The film, she continues, “posits a world in which this technology can help access lost memories and put you back in that moment so you experience them completely fully. The sights, the sounds, the smells. You are back in that moment. Hugh Jackman’s character and Thandiwe Newton’s character have this business, a somewhat struggling business, where they help people retrieve memories for a cost.”

For Jackman, Reminiscence continues the varied range of roles he’s been tackling since he last appeared as Wolverine in 2017’s Logan. “My character is a fairly, I would say, broken man at the beginning,” he remarks during the same online gathering. “Fairly tough exterior but his experiences in the war, on the frontlines, and also as an interrogator has left him really quite broken and really disengaged and distrusting of the world.”

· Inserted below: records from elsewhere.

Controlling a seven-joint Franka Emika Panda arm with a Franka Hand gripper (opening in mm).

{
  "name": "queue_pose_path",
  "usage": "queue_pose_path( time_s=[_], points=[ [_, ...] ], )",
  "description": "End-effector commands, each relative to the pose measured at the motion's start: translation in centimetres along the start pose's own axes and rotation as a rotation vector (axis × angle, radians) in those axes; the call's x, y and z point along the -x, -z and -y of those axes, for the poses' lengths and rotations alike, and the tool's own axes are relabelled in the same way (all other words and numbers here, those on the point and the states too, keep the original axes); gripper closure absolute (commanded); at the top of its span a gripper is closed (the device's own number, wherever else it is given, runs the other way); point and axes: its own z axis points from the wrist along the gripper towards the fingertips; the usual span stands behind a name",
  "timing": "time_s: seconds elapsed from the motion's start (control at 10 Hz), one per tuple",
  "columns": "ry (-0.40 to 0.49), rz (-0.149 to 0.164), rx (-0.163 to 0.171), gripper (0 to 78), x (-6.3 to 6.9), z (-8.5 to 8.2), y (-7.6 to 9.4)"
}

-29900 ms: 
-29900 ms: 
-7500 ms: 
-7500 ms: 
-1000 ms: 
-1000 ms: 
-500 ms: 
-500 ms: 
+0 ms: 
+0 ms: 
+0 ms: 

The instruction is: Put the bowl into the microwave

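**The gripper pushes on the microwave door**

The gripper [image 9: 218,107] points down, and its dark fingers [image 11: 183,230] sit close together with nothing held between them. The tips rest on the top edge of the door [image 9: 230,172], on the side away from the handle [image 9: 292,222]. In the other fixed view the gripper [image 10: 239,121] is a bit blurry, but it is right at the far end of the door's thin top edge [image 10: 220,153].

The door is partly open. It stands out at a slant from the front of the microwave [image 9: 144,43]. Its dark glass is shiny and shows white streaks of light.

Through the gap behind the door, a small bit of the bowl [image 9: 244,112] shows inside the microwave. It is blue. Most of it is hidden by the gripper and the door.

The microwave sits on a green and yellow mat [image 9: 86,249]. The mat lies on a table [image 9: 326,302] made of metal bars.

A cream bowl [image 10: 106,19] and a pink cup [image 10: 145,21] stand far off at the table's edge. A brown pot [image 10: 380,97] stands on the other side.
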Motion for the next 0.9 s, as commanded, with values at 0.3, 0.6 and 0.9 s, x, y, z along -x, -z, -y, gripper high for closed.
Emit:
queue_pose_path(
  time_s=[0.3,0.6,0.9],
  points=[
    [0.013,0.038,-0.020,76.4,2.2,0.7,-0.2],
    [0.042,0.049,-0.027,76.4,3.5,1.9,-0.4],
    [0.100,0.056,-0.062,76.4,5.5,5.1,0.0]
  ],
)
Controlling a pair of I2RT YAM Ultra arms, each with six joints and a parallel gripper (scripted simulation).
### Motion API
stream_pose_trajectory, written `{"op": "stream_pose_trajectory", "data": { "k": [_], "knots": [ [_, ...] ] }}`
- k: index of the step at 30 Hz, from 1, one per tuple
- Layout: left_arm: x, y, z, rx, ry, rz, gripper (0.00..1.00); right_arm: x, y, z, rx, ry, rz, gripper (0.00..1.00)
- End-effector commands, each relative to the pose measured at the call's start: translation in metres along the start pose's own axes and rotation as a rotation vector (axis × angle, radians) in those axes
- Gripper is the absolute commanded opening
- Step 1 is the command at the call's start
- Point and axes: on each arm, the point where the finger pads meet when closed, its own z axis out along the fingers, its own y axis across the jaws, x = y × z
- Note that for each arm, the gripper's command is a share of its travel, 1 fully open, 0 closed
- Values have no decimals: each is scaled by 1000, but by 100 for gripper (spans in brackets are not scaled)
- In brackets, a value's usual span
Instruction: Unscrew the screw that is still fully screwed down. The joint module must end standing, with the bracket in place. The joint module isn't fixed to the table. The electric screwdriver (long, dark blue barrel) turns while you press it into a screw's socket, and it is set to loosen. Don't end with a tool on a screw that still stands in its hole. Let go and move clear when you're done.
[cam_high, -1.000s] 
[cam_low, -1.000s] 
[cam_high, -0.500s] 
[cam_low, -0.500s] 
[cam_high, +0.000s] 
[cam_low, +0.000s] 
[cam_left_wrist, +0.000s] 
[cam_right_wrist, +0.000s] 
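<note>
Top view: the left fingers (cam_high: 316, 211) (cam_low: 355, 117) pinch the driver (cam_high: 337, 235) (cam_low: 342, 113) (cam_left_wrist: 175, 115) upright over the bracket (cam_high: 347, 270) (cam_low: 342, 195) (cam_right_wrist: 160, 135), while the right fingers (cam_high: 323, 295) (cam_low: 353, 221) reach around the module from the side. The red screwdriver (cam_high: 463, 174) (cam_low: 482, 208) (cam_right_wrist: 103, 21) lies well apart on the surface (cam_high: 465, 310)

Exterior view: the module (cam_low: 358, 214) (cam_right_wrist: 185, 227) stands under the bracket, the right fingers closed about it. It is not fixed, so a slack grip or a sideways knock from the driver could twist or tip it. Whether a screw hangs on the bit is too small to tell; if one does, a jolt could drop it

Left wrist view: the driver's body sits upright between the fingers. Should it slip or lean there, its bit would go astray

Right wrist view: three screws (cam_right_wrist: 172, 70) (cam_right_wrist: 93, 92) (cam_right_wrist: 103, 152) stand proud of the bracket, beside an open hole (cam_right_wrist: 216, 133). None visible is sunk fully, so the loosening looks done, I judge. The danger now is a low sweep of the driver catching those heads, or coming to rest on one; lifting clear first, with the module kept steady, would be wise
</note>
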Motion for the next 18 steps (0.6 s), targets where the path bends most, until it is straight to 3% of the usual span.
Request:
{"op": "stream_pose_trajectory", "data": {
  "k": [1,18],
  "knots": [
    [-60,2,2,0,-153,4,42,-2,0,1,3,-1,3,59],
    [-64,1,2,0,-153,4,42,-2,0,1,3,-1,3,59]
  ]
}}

Jackman says that the entrance of Mae into Bannister’s life “changes everything, because he’s not expecting anyone to rock him in any way, particularly in a way that Mae does. He’s just immediately intrigued, drawn in, mesmerized and increasingly becomes, after this relatively short love affair, obsessed with her and needs to really discover what has happened, because he knows in his heart that something bad has happened to her.”

One of the most striking elements of Reminiscence that is glimpsed in the trailer is the setting, a climate change-battered Miami that is gradually succumbing to the rising waters around it. Den of Geek asks Joy how far in the future the movie is set and how important an element climate change is in the film.

“I don’t actually say explicitly what year in the future it is,” she responds. “That was really intentional for me because the future is catching up to us so quickly … I don’t want it to feel like sci-fi set indefinitely far away. I wanted this film at its core to be really relatable and really present and really, in a way, analog. I asked even for the colors in the set design to be warm-hued instead of those cold lights. The future isn’t this distant thing. It’s here, and the things that we do right now form our world so quickly.”

Joy adds that the concept of the waters rising around the southern part of Florida was pretty much ripped from today’s headlines. “If you look at newspapers you see it’s happening,” she explains. “It’s just a scientific fact. I have in the film, as a source of conflict, the disparity of wealth in America. People who don’t have resources are pushed to the borders and left to sink or swim, and the wealthy are able to insulate themselves behind these walls of privilege both physically and emotionally.”